ALCF team receives Best Paper Award at SC25 workshop

science
ISAV 2025 Best Paper Award

ALCF's Riccardo Balin accepts the Best Paper award at the In Situ Infrastructures for Enabling Extreme-Scale Analysis and Visualization (ISAV) workshop at SC25.

ALCF researchers were awarded Best Paper at ISAV2025 for their development of a new tool for analyzing data transport strategies in coupled AI-simulation workflows.

A team of researchers from the U.S. Department of Energy’s (DOE) Argonne National Laboratory received the Best Paper Award at the In Situ Infrastructures for Enabling Extreme-Scale Analysis and Visualization (ISAV) workshop, held as part of the SC25 conference in November in Saint Louis.

The team’s paper, “In-Transit Data Transport Strategies for Coupled AI-Simulation Workflow Patterns,” introduces a high-performance computing (HPC) workflow analysis tool, SimAI-Bench. The researchers used the tool to develop mini-apps (simplified versions of real scientific workflows) to benchmark difference data transport strategies on the Aurora supercomputer at Argonne Leadership Computing Facility (ALCF).
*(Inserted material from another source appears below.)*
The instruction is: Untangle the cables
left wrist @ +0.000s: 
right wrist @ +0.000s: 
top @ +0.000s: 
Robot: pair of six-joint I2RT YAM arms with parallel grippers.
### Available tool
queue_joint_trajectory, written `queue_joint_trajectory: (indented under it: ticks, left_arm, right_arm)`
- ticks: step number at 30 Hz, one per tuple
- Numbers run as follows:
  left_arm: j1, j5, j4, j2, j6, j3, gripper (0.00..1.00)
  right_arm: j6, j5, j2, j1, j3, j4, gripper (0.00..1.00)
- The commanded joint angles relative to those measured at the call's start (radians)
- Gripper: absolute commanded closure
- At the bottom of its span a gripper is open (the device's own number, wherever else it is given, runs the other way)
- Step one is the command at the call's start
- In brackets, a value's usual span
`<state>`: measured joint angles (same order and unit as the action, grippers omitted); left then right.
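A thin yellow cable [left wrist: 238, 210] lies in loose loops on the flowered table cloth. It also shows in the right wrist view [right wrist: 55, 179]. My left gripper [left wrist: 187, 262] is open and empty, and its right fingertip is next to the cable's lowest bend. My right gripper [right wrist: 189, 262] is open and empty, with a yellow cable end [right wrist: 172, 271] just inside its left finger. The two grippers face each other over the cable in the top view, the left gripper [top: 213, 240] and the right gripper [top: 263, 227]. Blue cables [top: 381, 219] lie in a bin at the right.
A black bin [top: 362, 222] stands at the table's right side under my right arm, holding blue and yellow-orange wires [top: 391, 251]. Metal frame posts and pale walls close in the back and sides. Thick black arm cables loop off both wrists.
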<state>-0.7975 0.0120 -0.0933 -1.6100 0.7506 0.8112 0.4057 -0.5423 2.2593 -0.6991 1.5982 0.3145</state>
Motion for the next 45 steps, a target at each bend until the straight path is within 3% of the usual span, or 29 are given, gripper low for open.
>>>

The ALCF is a U.S. DOE Office of Science user facility located at Argonne National Laboratory.

“Coupled AI-simulation workflows are increasingly the standard workflows that users deploy at HPC facilities, so there’s a need for performance analysis and prototyping tools that match these workflows’ increasing complexity,” said Harikrishna Tummalapalli, a postdoctoral researcher at the ALCF and coauthor of the paper. “SimAI-Bench allows users to prototype and evaluate such coupled workflows.”
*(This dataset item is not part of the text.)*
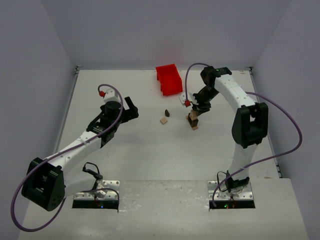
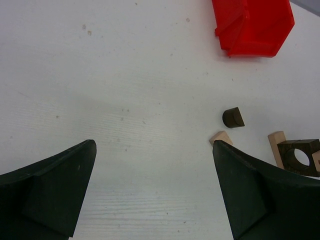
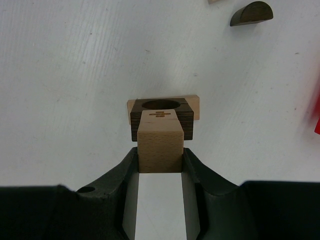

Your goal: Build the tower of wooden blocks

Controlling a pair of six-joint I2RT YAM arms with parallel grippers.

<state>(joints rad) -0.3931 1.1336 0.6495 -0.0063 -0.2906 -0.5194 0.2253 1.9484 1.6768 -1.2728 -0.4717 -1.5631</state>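
Top camera overlooks the whole table (image 1: 150, 155) from behind the arms; both close, downward wrist cameras share the wood block tower (image 3: 186, 120).

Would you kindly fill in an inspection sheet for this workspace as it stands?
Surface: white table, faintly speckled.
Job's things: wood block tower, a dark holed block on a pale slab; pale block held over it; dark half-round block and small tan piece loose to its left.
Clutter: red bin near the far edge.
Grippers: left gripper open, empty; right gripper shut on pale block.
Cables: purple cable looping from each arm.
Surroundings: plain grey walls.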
Tummalapalli’s collaborators on the paper include ALCF colleagues Riccardo Balin and Christine Simpson; Andrew Park, Aymen Alsaadi, and Shantenu Jha of Rutgers University; Hewlett Packard Enterprise’s Andrew E. Shao; and Wesley H. Brewer of DOE’s Oak Ridge National Laboratory.

The team’s study evaluates two workflows common on Aurora: a one-to-one pattern (taken from the nekRS-ML application) and a many-to-one pattern.

“The one-to-one workflow has collocated simulation and AI training instances, and the many-to-one workflow trains a single AI model from an ensemble of simulations,” Tummalapalli said.

“We found that in the one-to-one workflow, node-local and DragonHPC data-staging strategies provide excellent performance,” he noted. “For the many-to-one workflow, we show that data transport is an increasing bottleneck as the ensemble size grows. In such cases, among the strategies we tested, file systems provide the optimal solution.”